My players love to shop, so I let them during downtime. All treasure (gems, art, etc.) counts as gold and can be used as such with a willing merchant.
I don't bother with exchange rates because the bookkeeping annoys me, but I do introduce the concept of resale value and markups if players try to sell weapons and armor to vendors - which I mostly do to discourage them from doing it. A healing potion might cost 50gp, but an herbalist needs to make money on it, so she won't buy it at cost. Ends up being a better deal for my players to keep or use the loot they find rather than try to make a quick gold.
As the above posters, I just consider it gold and trade it freely with no exchange rates or anything.Role playing shopping is about as fun as irl shopping, for me at least, so I try to avoid it (not saying others are wrong to like it, but not to my taste). About the only exception would be if something can be used as a spell component, but then it’s kind of taken out of the treasure pile.
I allow player characters to sell treasure whenever they interact with merchant interested in buying them. Often it's handled more abstractly and just let them do direct conversion based on value in gold pieces.
I haven't "perfected" it, but my approach plays around with treating finding a buyer for treasure the equivalent of the "selling a magic item" downtime rules in XGtE. I sometimes play around with advantage and disadvantage with backgrounds. Someone coming from a lower social economic level of experience isn't necessarily going to know how to find the best route to obtain the best price of the goods. A background that would presume experience either with high value markets in general or the specific type of item may have connections. Where they try to sell it, small village vs. cosmopolitan city, local contacts, all could factor. So it's more gamed than role played, but there's some discussion of how they're going to do this when it comes to making the sales.

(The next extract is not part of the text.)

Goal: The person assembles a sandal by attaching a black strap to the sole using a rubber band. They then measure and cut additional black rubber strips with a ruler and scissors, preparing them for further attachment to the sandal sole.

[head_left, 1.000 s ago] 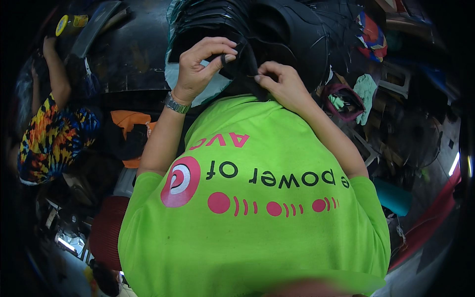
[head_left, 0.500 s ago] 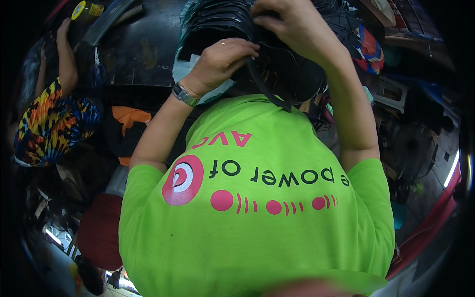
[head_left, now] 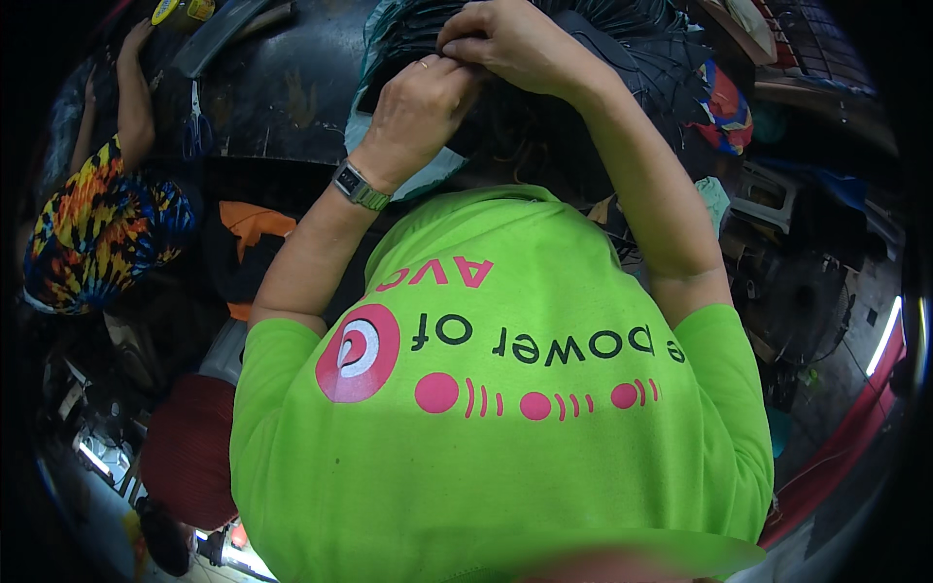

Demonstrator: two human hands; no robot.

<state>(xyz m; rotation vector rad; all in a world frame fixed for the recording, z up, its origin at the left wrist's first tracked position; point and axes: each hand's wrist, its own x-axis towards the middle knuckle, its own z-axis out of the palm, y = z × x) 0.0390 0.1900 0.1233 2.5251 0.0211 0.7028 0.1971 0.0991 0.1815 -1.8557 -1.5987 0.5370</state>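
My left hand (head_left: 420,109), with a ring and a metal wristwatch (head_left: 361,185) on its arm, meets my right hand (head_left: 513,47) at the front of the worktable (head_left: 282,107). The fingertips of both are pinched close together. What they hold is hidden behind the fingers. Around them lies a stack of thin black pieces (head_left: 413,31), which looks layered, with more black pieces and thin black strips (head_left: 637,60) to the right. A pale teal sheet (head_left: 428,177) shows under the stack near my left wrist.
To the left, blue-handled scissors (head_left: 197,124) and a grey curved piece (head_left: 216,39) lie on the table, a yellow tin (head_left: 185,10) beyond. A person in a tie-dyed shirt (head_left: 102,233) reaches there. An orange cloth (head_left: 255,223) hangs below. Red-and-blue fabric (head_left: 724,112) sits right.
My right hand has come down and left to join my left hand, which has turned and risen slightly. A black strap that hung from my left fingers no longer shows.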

And the table gives you fun with the complications. I've also come up with further complications to include the original owner of the property or clear heir to the property as birthright comes forward ... we've never had a Battle of Five Armies over anything (which was basically probate court via force of arms), but there's some dilemma as to debating restoring the property to rightful owners or making the best profit. Thieves guilds could jump the party if they're not at all talking security precautions (talk to real world jewelers or people who actually deal in gems and precious metals, this stuff still happens).
Anyway, treasure in general can reward the game via stories in a way that I think is more valuable to "the game" than GP points, even if the party is mercenary. Use treasure to keep the game's story moving, not as GP "points" which in 5e don't have much value in game terms in the first place.
The simplest way is just to allow it to count as the equivalent amount of GP as several people have said.
I also use the idea of different currency systems on different continents/worlds. My favorite currency is caribou bones (long bones cut axially) and whale ribs in an Antarctic area. They are bulky (one dog-sled can only carry two whale bones and it would be encumbered), weird and make sense in that area. You can have a lot of fun with different currencies. Dragon Lance used steel coins; gold was nearly worthless there. If you use different currencies, exchanging them is a great way to make your players poor (what bank set in a Europe-like world would exchange gold for bones???)
On another rabbit trail, gold should be heavy. 1000s of GP should be a hundreds of pounds. I never played with that as a kid and had characters with millions of gold, but that doesn't make much sense either.
If you are being realistic, no weapon merchant would take an oil painting for a magic sword. What on earth would he do with the painting? How about an intricate carpet or a statue??? Exotic items would need to be sold to a middleman and converted to gold (at a heavy loss, at least 50%, like a pawn shop) before the PC could buy something with it. This is less fun for most people, but far more realistic. Expensive items have very limited markets and no sane person wants to be stuck with something they can't offload (even most corporate bonds are traded so infrequently in today's market you could be stuck owning them for a VERY long time; one of many reasons no to buy them).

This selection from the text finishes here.